DESCRIPTION OF THE TASK: From the first line of the material to the line containing "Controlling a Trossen", inclusive, write out each line exactly, leaving out the pictures.

# # # # # # #

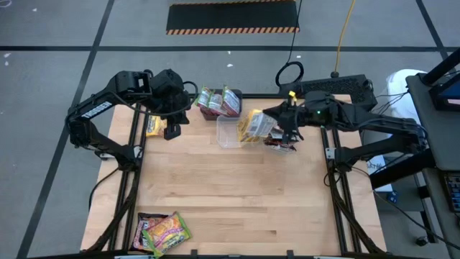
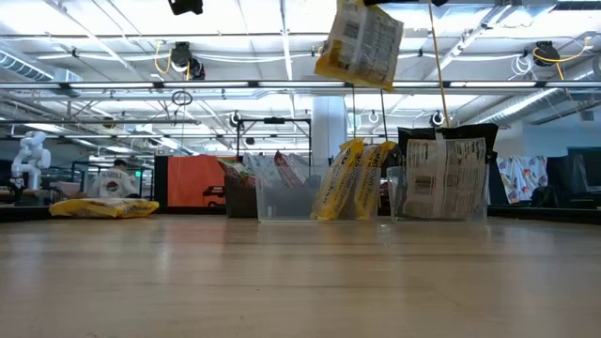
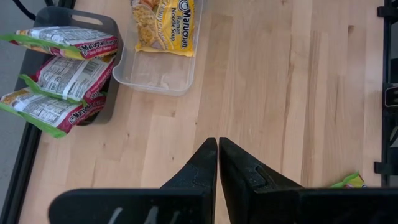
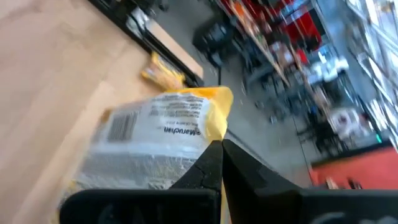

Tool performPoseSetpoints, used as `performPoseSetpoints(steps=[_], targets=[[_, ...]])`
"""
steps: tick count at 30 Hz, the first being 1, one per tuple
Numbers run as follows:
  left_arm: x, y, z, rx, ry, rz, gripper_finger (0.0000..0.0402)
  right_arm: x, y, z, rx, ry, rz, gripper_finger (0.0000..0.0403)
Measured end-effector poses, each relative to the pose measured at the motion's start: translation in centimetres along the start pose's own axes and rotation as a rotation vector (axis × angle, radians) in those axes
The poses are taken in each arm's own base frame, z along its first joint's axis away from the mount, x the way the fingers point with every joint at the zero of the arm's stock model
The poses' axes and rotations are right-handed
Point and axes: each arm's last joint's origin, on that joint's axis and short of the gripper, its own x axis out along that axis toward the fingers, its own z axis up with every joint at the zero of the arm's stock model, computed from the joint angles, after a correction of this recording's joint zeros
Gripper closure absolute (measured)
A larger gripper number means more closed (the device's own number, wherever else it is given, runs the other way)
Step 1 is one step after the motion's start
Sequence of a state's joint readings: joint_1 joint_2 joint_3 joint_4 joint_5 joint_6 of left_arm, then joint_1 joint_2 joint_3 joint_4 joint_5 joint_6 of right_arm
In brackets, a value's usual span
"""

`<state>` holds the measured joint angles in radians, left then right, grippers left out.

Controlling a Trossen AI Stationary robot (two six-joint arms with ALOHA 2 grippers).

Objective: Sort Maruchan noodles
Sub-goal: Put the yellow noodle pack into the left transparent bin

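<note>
The Maruchan noodles are spread over several spots. One yellow packet (image 1: 253,126) hangs in the air, pinched at its top edge by the right gripper (image 1: 279,124), whose fingers are pressed together on the wrapper above the far middle of the table. It hangs over the clear tub (image 1: 230,131), which already holds yellow packets (image 2: 349,180) standing on edge. Green-edged packets (image 3: 59,78) sit in the dark grey box (image 3: 106,18) just beside the tub. Dark packets (image 2: 443,178) stand in another clear container on the right of the low view. A single yellow packet (image 1: 153,126) lies flat near the table's left edge, and a small pile (image 1: 162,232) waits at the near edge.

The left gripper (image 1: 172,129) hovers above the table near that single packet, fingers pressed together and holding nothing.

Judgement: the step in hand is placing the held yellow packet with its like. It should come down squarely over the clear tub, low enough that it cannot flutter or tip across the rim, and drop into free space beside the standing packets without knocking them.

Legible writing: "Maruchan Ramen Noodle Soup" on the yellow wrapper in the tub; "Maruchan" on the green-edged wrappers and, inverted, on the held packet, which also shows a barcode.
</note>
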<state>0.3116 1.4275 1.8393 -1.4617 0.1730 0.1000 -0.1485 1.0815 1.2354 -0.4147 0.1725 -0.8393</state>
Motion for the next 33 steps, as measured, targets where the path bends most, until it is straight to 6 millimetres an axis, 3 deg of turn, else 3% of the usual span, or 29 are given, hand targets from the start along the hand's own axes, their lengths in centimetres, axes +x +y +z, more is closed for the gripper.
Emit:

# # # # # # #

RESULT FOR THIS EXERCISE:
Tool performPoseSetpoints, used as `performPoseSetpoints(steps=[_], targets=[[_, ...]])`
"""
steps: tick count at 30 Hz, the first being 1, one per tuple
Numbers run as follows:
  left_arm: x, y, z, rx, ry, rz, gripper_finger (0.0000..0.0402)
  right_arm: x, y, z, rx, ry, rz, gripper_finger (0.0000..0.0403)
Measured end-effector poses, each relative to the pose measured at the motion's start: translation in centimetres along the start pose's own axes and rotation as a rotation vector (axis × angle, radians) in those axes
The poses are taken in each arm's own base frame, z along its first joint's axis away from the mount, x the way the fingers point with every joint at the zero of the arm's stock model
The poses' axes and rotations are right-handed
Point and axes: each arm's last joint's origin, on that joint's axis and short of the gripper, its own x axis out along that axis toward the fingers, its own z axis up with every joint at the zero of the arm's stock model, computed from the joint angles, after a correction of this recording's joint zeros
Gripper closure absolute (measured)
A larger gripper number means more closed (the device's own number, wherever else it is given, runs the other way)
Step 1 is one step after the motion's start
Sequence of a state's joint readings: joint_1 joint_2 joint_3 joint_4 joint_5 joint_6 of left_arm, then joint_1 joint_2 joint_3 joint_4 joint_5 joint_6 of right_arm
In brackets, a value's usual span
"""

`<state>` holds the measured joint angles in radians, left then right, grippers left out.

Controlling a Trossen AI Stationary robot (two six-joint arms with ALOHA 2 grippers).

There is no more to the output.